Dataset Description#

The SKU-110K dataset is a large-scale benchmark for object detection in densely packed retail scenes. It consists of 11,762 images of retail shelves from thousands of supermarkets worldwide, encompassing diverse geographic locations including the United States, Europe, and East Asia. The dataset contains over 1.73 million bounding box annotations, with an average of approximately 147 objects per image. All images have been resized to a resolution of one million pixels.

The dataset addresses the challenge of precise detection in densely packed scenes where objects are closely positioned, often overlapping, and typically oriented within a range of [-15°, 15°]. This makes it particularly valuable for developing and evaluating object detection algorithms for real-world retail applications where traditional detection methods often struggle due to extreme object density and occlusion.

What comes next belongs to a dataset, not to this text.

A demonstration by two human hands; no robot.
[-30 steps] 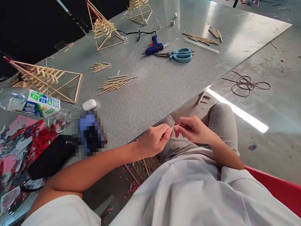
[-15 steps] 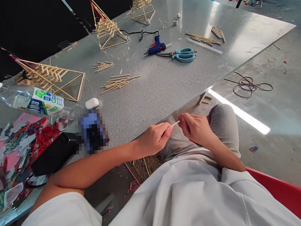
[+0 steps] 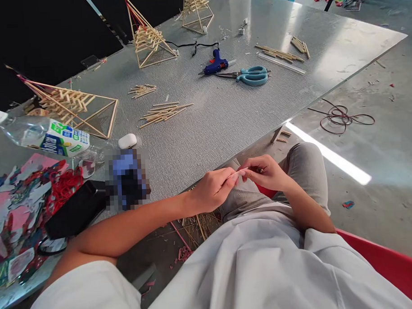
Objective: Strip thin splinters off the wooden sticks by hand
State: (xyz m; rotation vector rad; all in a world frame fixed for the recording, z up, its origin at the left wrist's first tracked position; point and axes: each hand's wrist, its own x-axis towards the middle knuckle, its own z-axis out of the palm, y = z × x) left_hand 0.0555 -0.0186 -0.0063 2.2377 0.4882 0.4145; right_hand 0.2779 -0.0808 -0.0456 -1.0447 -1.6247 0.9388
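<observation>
Two hands are held together over the lap, just below the table [image 3: 225,122] edge. A thin pale stick [image 3: 236,173] is pinched between them — the left hand [image 3: 210,190] is closed on one end, the right hand [image 3: 265,172] is curled, its fingertips [image 3: 246,171] meeting the other end; little of the stick is seen. Three stick pyramids are set on the table: one [image 3: 72,107] at the left, one [image 3: 149,37] farther back, one [image 3: 196,10] at the far edge. Loose sticks [image 3: 165,111] are laid mid-table. A blue glue gun [image 3: 215,65] and teal scissors [image 3: 252,75] are placed side by side — almost touching. A bottle [image 3: 46,135] lies on its side at the left.
</observation>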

  • Curated by: Eran Goldman, Roei Herzig, Aviv Eisenschtat, Jacob Goldberger, and Tal Hassner

  • Funded by: Trax (based on license information)

  • Shared by: Research team from Bar-Ilan University and Trax

  • Language(s) (NLP): Not applicable (computer vision dataset)

  • License: Academic and non-commercial use only (proprietary license by Trax)

Dataset Sources#

  • Repository: https://github.com/eg4000/SKU110K_CVPR19

  • Paper: “Precise Detection in Densely Packed Scenes” - CVPR 2019

  • ArXiv: https://arxiv.org/abs/1904.00853

Uses#

Direct Use#

The SKU-110K dataset is designed for the following use cases:

  • Object Detection Research: Training and evaluating object detection models, particularly for densely packed scenes

  • Retail Analytics: Developing algorithms for automated shelf monitoring, inventory management, and planogram compliance

  • Benchmark Evaluation: Comparing performance of detection algorithms in challenging, high-density scenarios

  • Dense Object Detection: Research on handling extreme object density, occlusion, and scale variation

  • Academic Research: Educational purposes and non-commercial research projects

The dataset is particularly suitable for:

  • Studying detection performance in scenes with 50-200+ objects per image

  • Developing algorithms robust to varying lighting conditions, viewpoints, and scales

  • Research on handling closely packed objects with minimal spacing

Dataset Structure#

The dataset is organized into three splits with CSV annotation files:

Split Statistics#

Split

Images

Annotations

Avg. Objects/Image

Train

8,233

1,208,482

~147

Validation

588

90,968

~155

Test

2,941

431,546

~147

Total

11,762

1,730,996

~147

Annotation Format#

The CSV annotation files contain the following columns:

  • image_name: Filename of the image (e.g., “test_0.jpg”)

  • x1: X-coordinate of the top-left corner of the bounding box (pixels)

  • y1: Y-coordinate of the top-left corner of the bounding box (pixels)

  • x2: X-coordinate of the bottom-right corner of the bounding box (pixels)

  • y2: Y-coordinate of the bottom-right corner of the bounding box (pixels)

  • class: Class label (all objects labeled as “object” - no fine-grained categories)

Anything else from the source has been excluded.